:: Dataset records

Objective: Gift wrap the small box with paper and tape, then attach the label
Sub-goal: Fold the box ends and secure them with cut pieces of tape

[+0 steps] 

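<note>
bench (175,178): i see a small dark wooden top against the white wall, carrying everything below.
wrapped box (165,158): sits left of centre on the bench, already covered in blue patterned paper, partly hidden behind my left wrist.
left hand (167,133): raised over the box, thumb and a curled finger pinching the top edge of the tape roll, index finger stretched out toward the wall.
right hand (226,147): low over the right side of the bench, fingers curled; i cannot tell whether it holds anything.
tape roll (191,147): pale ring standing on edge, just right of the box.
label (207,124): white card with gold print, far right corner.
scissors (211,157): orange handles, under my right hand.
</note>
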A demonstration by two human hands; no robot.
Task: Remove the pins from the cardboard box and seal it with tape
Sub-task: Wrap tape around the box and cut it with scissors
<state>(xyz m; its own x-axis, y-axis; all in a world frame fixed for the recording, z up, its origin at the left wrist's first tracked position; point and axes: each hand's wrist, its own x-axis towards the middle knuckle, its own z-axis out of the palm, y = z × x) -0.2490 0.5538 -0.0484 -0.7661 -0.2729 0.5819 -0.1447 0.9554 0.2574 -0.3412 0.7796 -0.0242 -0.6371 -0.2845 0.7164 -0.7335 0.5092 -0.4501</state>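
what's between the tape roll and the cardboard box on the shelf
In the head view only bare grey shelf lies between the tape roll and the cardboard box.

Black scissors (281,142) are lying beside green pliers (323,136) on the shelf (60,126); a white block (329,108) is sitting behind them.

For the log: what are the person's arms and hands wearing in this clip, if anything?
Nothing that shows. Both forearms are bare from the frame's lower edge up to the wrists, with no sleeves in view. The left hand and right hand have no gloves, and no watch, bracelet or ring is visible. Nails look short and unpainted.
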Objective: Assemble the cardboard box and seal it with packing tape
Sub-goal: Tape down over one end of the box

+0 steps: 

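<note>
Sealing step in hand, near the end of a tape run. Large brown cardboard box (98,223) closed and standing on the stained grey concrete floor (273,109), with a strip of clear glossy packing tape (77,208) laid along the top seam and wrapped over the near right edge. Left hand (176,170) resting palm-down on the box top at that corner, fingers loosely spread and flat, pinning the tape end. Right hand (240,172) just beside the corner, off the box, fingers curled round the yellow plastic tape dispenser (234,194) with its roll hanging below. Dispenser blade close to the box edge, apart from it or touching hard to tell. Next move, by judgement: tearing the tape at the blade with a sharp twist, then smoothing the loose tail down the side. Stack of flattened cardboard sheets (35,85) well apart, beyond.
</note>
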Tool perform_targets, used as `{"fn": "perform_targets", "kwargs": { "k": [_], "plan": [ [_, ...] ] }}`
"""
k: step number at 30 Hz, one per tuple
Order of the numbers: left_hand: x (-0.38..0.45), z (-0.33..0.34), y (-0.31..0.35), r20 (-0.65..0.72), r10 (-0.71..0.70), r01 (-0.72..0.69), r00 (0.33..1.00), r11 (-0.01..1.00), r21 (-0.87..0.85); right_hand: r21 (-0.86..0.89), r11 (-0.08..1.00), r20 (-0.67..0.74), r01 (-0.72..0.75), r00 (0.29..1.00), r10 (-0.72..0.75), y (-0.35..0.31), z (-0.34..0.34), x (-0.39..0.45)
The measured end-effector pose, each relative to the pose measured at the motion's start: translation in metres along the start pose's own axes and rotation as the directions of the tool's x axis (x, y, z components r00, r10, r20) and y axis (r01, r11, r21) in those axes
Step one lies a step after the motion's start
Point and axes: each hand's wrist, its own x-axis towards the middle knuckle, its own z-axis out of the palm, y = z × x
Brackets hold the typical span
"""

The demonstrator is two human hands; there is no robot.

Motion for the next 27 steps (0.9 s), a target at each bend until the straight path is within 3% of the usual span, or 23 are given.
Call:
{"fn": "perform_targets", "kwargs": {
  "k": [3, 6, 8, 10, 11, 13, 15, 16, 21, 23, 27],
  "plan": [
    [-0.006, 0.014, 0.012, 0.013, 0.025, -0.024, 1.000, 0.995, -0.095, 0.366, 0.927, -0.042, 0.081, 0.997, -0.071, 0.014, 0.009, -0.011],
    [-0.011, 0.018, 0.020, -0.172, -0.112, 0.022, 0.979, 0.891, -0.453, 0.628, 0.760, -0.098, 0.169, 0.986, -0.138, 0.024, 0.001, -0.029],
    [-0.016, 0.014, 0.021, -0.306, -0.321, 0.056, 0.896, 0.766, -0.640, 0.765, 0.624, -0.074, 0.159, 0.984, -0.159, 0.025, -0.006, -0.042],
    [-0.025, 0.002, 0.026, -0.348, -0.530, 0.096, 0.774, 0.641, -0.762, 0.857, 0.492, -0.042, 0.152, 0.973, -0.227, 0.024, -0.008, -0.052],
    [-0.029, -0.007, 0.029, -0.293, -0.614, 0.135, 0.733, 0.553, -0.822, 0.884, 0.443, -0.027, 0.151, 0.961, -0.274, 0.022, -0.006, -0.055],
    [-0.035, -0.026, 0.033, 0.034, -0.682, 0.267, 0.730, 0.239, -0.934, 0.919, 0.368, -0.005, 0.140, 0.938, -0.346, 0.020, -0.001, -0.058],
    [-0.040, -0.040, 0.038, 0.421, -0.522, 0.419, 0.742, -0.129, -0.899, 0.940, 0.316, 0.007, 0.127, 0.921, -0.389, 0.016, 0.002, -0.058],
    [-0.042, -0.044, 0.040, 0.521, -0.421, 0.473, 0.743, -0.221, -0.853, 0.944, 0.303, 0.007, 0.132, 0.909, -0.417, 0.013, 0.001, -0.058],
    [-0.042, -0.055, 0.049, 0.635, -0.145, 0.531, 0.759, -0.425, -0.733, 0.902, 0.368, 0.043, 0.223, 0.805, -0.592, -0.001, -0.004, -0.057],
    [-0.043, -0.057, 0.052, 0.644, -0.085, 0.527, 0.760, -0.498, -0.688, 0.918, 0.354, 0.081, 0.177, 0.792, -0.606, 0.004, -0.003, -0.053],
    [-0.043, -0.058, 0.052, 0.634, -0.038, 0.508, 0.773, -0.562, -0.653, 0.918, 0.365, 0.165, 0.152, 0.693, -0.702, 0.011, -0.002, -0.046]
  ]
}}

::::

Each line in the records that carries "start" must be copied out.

The measured end-effector pose, each relative to the pose measured at the motion's start: translation in metres along the start pose's own axes and rotation as the directions of the tool's x axis (x, y, z components r00, r10, r20) and y axis (r01, r11, r21) in those axes
Step one lies a step after the motion's start

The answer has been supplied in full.